SIREN, SIRET et TVA : trois fonctions différentes
Le SIREN identifie l’entreprise. Le SIRET identifie un établissement. Le numéro de TVA intracommunautaire sert aux opérations fiscales concernées.
Posséder un numéro d’identification ne suffit donc pas à conclure que toutes les opérations peuvent être facturées de la même manière. Il faut vérifier le régime TVA, le lieu des opérations, les clients et les éventuels flux européens.
Préparer l’attribution du numéro TVA
Les informations fiscales sont organisées après l’immatriculation selon la situation de l’entreprise. L’activité, le régime choisi, l’adresse, les opérations envisagées et les relations européennes doivent être décrits correctement.
Pour une société détenue ou dirigée depuis l’étranger, l’administration et la banque peuvent également examiner la réalité de l’implantation française.
Franchise, TVA française et opérations européennes
Une petite entreprise peut relever d’un régime particulier ou d’une franchise, mais cela ne signifie pas que la question TVA disparaît. Les achats, ventes et prestations transfrontalières peuvent créer des obligations distinctes.
Le régime ne doit pas être choisi uniquement parce qu’il paraît plus simple. Il doit correspondre au chiffre d’affaires attendu, à la clientèle et aux investissements du projet.
Facturer la Belgique, le Luxembourg ou un autre pays
Une société française qui travaille avec des clients ou fournisseurs européens doit qualifier chaque opération : biens ou services, client professionnel ou particulier, lieu d’imposition, éventuelle autoliquidation et preuve du statut du partenaire.
Une phrase générale comme « activité européenne » ne suffit ni pour la TVA, ni pour le dossier bancaire.
Déclarer les bénéficiaires effectifs
La déclaration identifie les personnes physiques qui détiennent ou contrôlent effectivement la société. Il faut vérifier la détention directe, indirecte, les droits de vote et les autres moyens de contrôle pertinents.
Une société belge, luxembourgeoise ou non européenne placée dans l’actionnariat ne supprime pas l’obligation d’identifier les personnes physiques situées au bout de la chaîne.
Maintenir les informations à jour
La déclaration initiale n’est pas définitive.
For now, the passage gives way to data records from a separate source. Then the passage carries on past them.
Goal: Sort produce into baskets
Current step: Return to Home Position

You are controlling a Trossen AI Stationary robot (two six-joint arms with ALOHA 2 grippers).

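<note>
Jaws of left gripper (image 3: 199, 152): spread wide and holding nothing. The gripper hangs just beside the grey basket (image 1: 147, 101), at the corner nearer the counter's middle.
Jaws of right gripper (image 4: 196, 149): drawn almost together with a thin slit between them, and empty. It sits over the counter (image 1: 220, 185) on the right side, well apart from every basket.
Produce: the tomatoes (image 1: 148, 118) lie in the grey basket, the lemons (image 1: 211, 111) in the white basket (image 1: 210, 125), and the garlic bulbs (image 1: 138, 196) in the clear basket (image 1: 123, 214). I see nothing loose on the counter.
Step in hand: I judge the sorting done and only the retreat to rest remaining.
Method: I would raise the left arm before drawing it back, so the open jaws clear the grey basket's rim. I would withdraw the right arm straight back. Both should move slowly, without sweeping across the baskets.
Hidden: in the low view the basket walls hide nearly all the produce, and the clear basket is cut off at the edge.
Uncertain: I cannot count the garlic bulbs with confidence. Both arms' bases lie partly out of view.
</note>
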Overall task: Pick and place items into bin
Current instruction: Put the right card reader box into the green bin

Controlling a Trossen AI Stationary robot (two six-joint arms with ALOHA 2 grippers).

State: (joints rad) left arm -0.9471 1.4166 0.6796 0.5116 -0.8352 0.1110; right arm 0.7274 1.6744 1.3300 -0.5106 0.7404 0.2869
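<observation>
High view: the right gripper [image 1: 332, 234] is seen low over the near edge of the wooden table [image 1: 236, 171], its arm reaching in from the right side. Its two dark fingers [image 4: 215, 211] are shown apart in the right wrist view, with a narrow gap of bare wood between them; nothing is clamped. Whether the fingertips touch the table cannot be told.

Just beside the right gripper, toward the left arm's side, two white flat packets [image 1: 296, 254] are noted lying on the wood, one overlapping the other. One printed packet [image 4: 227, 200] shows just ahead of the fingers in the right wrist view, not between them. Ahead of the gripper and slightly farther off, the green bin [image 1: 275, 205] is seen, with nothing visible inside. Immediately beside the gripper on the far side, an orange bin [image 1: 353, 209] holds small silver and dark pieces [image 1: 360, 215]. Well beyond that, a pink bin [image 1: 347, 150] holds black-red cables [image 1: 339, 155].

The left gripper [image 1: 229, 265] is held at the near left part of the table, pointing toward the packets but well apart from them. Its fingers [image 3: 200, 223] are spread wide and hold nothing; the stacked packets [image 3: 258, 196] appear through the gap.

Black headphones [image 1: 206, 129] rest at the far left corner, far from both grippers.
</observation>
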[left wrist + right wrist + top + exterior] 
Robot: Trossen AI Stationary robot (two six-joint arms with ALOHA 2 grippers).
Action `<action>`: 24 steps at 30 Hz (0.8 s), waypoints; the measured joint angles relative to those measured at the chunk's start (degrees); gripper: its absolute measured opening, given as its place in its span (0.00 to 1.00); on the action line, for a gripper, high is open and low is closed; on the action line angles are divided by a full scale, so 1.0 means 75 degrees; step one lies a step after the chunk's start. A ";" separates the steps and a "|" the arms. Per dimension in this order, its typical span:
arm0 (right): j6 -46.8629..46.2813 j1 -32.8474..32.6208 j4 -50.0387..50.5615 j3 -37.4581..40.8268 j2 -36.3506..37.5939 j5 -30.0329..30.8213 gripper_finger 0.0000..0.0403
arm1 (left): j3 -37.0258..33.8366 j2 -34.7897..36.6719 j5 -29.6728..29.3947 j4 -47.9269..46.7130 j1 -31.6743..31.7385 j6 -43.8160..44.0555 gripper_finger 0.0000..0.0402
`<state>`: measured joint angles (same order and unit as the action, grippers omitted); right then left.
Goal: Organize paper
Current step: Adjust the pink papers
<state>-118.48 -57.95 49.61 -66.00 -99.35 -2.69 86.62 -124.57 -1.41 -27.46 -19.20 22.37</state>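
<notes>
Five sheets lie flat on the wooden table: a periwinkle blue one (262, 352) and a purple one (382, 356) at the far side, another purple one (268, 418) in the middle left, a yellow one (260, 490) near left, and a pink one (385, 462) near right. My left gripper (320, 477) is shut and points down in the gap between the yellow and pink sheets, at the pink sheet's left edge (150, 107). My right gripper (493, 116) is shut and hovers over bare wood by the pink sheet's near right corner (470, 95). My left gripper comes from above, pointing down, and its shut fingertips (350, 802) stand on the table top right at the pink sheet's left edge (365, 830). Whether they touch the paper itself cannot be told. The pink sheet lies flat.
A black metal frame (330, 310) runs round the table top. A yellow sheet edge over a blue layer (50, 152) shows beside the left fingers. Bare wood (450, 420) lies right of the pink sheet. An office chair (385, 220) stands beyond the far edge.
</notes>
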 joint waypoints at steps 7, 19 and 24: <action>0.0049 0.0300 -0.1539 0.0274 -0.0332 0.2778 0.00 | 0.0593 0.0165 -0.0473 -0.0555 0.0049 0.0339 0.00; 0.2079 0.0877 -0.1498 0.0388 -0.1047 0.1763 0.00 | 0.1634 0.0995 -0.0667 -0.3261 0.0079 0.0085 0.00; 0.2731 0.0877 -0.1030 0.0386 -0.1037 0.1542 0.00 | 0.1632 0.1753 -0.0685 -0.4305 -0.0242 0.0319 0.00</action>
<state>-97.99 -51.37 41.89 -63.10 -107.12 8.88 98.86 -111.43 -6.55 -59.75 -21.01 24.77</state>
Une cession, une augmentation, une modification du contrôle ou une réorganisation peut imposer une mise à jour.
Les statuts, le registre des mouvements, les informations déposées et les données remises à la banque doivent rester cohérents.
Le rôle de l’expert-comptable
L’expert-comptable intervient selon une lettre de mission : tenue ou révision, comptes annuels, déclarations fiscales, TVA et accompagnement comptable. Son rôle doit être distingué de celui d’un logiciel de facturation et de celui de YouCall dans la structuration et la création.
Avant toute collaboration, il faut vérifier son inscription à l’Ordre, l’identité exacte du cabinet et son assurance de responsabilité civile professionnelle. Un outil numérique peut faciliter les pièces et les factures ; il ne devient pas pour autant l’expert-comptable responsable de la mission.